そういった国柄なのか、彼もまた武術の達人だ。
だからこそ、サラマンドラがどれだけ強靭で圧倒的なのかを解っており、ルリフィーネの言葉に対して笑いながら返事した。
「そのせいでしょうか。観客はいつも通りみたいですが、参加者は随分減ってるみたいですね」
”元国王サラマンドラが修行を積み、現国王のリベンジを果たす”という劇的で歴史的な瞬間を直接見たいという考えだろうとルリフィーネは思いながら、リラの話を聞いた。
「リラさん、一つお聞きしたい事が」
「はい、なんでしょう?」
「現国王フィレ・テンダーロインについて、何か解る事があれば教えて下さい」
「うーん……」
彼がまだ高官として働いているかは不明ではあったが、それでも情報が欲しかったルリフィーネは、現在の国王について問いかけると、リラは目線だけ動かして周囲を確認した後……。

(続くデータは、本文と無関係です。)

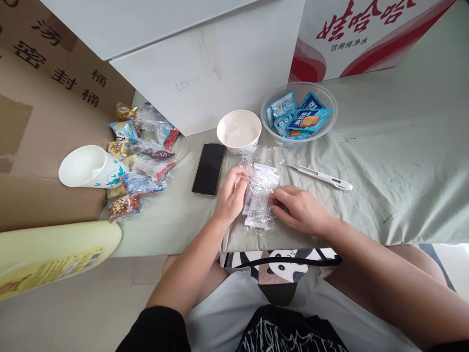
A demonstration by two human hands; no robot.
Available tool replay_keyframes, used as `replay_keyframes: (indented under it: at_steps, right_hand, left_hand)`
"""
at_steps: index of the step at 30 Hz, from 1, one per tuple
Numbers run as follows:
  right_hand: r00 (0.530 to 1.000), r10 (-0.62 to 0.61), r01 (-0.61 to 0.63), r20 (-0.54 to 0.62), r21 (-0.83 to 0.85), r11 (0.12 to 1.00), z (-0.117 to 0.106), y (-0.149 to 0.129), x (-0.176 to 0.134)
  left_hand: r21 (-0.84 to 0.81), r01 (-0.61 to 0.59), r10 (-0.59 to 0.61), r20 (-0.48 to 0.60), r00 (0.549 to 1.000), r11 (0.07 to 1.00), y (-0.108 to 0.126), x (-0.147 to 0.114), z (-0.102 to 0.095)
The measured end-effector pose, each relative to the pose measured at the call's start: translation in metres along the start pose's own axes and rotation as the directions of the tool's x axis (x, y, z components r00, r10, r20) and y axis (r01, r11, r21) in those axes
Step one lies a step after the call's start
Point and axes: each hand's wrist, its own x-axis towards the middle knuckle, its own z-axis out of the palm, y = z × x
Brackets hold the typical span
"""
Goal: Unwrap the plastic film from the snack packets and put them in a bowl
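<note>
A clear plastic bag (259, 198) lies on the cloth in front of me, with white printed packets showing through it. My left hand (233, 191) pinches the bag's upper left edge between thumb and fingers. At the opposite edge, my right hand (302, 209) has its fingers curled and closed on the plastic; its fingertips are partly hidden. Just beyond the bag stands a white paper bowl (240, 129) with some clear plastic inside. A white utility knife (322, 177) rests to the right, and a black phone (208, 168) lies to the left.
A clear plastic bowl (269, 129) at the back holds several blue snack packets (309, 119). Wrapped snacks (142, 183) are piled at left beside a tipped paper cup (88, 168). A cardboard box (54, 122), white box (205, 73) and red-white carton (351, 44) border the cloth-covered surface.
</note>
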Motion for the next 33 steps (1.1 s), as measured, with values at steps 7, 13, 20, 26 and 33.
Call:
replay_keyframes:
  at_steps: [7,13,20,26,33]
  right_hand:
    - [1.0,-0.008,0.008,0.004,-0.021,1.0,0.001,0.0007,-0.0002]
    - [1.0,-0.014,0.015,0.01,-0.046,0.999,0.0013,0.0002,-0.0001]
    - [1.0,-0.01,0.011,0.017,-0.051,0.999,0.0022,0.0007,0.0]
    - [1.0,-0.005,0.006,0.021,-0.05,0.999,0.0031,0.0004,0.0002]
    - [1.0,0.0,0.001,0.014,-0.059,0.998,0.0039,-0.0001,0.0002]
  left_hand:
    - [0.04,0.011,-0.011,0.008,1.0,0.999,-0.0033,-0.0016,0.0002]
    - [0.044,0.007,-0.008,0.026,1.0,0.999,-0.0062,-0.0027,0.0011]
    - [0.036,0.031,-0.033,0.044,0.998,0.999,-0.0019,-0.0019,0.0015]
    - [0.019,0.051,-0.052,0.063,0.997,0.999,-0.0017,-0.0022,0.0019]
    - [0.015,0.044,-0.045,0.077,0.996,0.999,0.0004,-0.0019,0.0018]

「ここだけの話、彼女は組織の人間である可能性が高いそうです」
「ほおほお」
現国王が組織と繋がっているという、ルリフィーネが既に知っている情報をそっと耳打ちした。
「政治運用はもっぱら他の高官に任せて、自身は別の事をしているみたいですが……。それ以上は解りません。サラマンドラ元国王が失脚すると同時に、私も職を追われてしまいまして……。今じゃ家業の手伝いをしているのですよ」
「そうでしたか」
その言葉は、リラは組織とは無関係の人間である事を証明しつつ、フィレに関する情報は何も得ていない事を裏付けるには十分だった。
「いろいろありがとうございました。では私は失礼しますね」
「はい、共にこの祭事を楽しみましょう」
これ以上の情報を得る事も出来ず、またこのまま行動しては、本来同行しているはずのスノーフィリアの不在がばれてしまうと考えたルリフィーネは、早々に会話を切り上げて急ぎ足で会場へと向かった。
リラは、そんな言動を不思議に感じつつも、彼女を笑顔で見送った。